— WHAT YOU WILL DO —
Filter the listing below down to the lines with the word "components" and copy those.
===============
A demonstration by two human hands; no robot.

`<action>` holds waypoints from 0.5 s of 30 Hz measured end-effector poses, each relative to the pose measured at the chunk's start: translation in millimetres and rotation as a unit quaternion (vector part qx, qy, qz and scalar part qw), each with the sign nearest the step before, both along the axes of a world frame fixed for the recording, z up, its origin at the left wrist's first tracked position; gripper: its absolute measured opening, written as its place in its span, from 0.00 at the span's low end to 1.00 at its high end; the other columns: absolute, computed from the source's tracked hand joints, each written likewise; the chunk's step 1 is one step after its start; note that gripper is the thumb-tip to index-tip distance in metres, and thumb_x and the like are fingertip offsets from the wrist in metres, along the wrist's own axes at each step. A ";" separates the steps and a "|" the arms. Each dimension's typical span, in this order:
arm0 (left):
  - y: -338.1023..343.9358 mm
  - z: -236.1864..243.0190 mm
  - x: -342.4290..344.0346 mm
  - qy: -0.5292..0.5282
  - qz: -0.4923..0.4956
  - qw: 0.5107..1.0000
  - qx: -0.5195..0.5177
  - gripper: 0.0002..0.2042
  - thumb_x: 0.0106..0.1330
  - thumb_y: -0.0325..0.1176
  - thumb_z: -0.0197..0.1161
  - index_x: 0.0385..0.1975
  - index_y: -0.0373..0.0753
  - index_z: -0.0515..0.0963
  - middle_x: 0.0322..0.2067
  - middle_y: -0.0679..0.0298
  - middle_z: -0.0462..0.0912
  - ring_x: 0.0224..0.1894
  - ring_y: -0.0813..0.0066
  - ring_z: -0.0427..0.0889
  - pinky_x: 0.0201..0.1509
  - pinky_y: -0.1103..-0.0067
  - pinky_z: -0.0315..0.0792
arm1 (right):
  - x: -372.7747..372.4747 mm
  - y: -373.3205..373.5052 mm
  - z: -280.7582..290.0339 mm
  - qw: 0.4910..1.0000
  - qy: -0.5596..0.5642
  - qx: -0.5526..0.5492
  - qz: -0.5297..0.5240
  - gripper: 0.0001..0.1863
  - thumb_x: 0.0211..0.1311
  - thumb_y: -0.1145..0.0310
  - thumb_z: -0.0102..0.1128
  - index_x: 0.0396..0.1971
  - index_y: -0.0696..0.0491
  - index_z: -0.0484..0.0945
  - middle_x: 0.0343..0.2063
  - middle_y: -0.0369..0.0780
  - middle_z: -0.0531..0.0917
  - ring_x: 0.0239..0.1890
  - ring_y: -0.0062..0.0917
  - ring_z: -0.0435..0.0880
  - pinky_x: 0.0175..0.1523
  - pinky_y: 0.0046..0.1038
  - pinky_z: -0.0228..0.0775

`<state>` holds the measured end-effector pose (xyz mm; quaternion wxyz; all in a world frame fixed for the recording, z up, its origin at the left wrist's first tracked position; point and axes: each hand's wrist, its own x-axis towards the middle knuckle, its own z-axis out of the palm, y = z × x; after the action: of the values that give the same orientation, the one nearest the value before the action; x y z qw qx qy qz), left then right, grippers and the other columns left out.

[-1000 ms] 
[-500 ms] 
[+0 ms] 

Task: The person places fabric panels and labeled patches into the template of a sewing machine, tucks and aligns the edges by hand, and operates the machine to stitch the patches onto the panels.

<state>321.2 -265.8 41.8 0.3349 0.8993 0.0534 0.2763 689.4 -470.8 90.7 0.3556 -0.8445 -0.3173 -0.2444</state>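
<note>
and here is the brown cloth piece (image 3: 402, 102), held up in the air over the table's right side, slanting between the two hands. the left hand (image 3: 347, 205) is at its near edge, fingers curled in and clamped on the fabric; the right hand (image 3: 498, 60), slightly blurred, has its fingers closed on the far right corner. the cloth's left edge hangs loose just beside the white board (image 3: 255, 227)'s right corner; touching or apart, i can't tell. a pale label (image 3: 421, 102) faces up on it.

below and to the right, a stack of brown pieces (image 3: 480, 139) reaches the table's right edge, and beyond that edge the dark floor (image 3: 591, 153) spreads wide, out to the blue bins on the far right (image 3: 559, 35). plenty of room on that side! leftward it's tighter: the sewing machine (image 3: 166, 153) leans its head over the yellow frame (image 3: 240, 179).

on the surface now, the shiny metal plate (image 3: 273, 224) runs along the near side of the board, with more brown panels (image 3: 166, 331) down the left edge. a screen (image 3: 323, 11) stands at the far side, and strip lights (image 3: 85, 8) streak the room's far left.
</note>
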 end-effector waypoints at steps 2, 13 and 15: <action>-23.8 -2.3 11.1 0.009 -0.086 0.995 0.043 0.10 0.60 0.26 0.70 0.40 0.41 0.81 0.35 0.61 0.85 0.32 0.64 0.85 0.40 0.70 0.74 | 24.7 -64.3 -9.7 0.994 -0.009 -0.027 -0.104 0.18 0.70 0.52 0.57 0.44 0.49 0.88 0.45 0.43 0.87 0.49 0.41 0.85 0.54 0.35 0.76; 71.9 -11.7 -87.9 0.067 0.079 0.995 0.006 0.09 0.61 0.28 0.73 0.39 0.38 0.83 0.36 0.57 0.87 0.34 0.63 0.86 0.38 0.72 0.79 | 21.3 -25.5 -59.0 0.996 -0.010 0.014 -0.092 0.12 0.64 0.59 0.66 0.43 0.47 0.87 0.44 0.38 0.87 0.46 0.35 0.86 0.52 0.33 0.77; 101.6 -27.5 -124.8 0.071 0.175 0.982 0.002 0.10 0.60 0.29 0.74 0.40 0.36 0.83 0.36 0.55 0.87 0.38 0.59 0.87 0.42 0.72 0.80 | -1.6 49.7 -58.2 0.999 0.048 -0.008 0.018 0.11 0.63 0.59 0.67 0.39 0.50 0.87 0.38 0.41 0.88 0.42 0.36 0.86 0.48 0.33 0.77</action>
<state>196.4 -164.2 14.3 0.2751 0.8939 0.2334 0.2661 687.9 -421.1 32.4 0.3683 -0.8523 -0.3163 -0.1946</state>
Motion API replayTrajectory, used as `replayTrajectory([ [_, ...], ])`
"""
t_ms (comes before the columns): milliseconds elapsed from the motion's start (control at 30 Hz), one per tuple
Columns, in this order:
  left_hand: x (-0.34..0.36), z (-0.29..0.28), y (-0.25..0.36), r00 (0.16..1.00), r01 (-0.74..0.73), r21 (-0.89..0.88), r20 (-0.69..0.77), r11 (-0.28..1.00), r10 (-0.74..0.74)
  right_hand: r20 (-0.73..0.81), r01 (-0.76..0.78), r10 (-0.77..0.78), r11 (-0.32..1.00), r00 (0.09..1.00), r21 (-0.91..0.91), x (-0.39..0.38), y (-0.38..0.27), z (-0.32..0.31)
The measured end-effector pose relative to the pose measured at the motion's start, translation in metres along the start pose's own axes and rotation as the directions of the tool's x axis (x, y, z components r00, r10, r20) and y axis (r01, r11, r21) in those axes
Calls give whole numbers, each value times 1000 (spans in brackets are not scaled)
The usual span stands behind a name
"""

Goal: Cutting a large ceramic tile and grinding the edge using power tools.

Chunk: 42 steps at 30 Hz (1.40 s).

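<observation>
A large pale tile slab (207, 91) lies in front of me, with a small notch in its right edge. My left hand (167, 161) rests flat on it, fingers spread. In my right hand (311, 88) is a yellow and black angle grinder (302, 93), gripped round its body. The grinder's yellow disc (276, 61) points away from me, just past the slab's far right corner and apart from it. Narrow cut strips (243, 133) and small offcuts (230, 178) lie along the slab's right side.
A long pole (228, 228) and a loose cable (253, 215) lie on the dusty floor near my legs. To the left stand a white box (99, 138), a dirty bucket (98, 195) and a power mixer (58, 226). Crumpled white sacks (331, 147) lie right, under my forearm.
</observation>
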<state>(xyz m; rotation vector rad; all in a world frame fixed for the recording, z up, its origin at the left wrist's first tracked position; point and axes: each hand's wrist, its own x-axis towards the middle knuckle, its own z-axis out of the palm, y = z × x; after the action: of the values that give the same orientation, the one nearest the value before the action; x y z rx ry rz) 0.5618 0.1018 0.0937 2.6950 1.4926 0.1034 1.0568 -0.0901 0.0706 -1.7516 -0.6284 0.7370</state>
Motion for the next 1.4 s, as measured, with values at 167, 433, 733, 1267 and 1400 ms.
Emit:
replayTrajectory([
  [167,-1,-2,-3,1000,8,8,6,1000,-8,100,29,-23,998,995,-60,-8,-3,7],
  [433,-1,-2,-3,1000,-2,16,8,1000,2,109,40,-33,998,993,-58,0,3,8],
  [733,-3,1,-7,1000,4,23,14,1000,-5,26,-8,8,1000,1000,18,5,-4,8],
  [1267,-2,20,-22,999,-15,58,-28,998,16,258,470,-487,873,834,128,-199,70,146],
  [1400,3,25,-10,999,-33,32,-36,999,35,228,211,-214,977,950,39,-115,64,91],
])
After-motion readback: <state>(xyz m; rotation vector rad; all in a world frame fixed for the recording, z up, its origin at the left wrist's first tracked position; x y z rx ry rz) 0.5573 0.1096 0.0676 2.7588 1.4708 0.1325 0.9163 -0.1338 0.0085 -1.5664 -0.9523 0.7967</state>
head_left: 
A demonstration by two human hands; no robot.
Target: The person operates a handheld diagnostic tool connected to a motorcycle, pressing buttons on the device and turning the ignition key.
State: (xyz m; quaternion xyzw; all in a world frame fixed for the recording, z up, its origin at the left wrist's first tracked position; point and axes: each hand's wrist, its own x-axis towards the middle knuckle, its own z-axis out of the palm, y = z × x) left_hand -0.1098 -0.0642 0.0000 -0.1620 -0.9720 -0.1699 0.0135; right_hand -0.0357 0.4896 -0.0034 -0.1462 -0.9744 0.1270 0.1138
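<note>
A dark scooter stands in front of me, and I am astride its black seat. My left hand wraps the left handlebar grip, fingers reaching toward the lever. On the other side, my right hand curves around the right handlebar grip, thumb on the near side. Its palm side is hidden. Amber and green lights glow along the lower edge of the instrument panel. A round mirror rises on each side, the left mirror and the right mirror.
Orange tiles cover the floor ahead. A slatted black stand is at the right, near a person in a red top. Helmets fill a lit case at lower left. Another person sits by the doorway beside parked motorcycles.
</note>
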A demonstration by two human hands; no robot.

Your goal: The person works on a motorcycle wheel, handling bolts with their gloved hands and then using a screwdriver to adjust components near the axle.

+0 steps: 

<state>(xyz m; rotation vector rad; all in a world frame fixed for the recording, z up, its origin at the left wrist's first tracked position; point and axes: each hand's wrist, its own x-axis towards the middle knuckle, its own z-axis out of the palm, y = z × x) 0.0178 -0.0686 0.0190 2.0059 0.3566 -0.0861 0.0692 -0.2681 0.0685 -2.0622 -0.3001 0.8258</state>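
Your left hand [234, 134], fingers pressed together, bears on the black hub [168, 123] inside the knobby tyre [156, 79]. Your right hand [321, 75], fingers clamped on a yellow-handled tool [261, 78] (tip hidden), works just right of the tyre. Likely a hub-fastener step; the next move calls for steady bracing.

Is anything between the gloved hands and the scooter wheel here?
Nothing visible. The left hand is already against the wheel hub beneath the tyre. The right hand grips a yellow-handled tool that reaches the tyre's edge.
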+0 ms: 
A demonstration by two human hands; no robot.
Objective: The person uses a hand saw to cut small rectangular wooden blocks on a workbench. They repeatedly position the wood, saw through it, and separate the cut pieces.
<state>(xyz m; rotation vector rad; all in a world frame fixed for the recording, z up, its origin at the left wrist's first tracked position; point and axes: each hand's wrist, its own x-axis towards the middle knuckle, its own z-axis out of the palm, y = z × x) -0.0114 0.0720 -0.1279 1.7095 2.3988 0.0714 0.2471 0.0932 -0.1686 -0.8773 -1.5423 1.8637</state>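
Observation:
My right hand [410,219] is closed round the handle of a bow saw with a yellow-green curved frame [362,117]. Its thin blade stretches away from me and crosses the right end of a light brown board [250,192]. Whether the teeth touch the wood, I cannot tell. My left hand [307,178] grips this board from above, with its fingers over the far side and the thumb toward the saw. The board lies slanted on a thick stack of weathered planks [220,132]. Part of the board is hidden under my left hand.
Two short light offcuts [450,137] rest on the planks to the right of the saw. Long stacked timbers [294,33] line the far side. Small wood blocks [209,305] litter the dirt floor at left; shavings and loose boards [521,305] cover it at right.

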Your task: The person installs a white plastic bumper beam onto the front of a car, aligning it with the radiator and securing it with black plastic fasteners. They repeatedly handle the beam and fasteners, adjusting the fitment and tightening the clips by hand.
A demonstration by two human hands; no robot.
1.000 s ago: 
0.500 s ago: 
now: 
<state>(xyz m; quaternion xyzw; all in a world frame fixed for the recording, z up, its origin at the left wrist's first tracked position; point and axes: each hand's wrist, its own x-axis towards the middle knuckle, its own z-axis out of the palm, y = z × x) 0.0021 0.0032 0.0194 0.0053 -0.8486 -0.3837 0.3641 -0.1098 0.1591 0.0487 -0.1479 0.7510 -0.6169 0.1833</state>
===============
— WRITTEN SOLUTION —
The measured end-effector pose relative to the pose measured at the motion's start, translation in metres along the start pose's own axes and rotation as the directions of the tool's x axis (x, y, z components r00, r10, r20) and y axis (r01, r11, r21) in those axes
Your goal: The person works on a motorcycle wheel, handling bolts with their gloved hands and then using a screwdriver to adjust components near the axle.

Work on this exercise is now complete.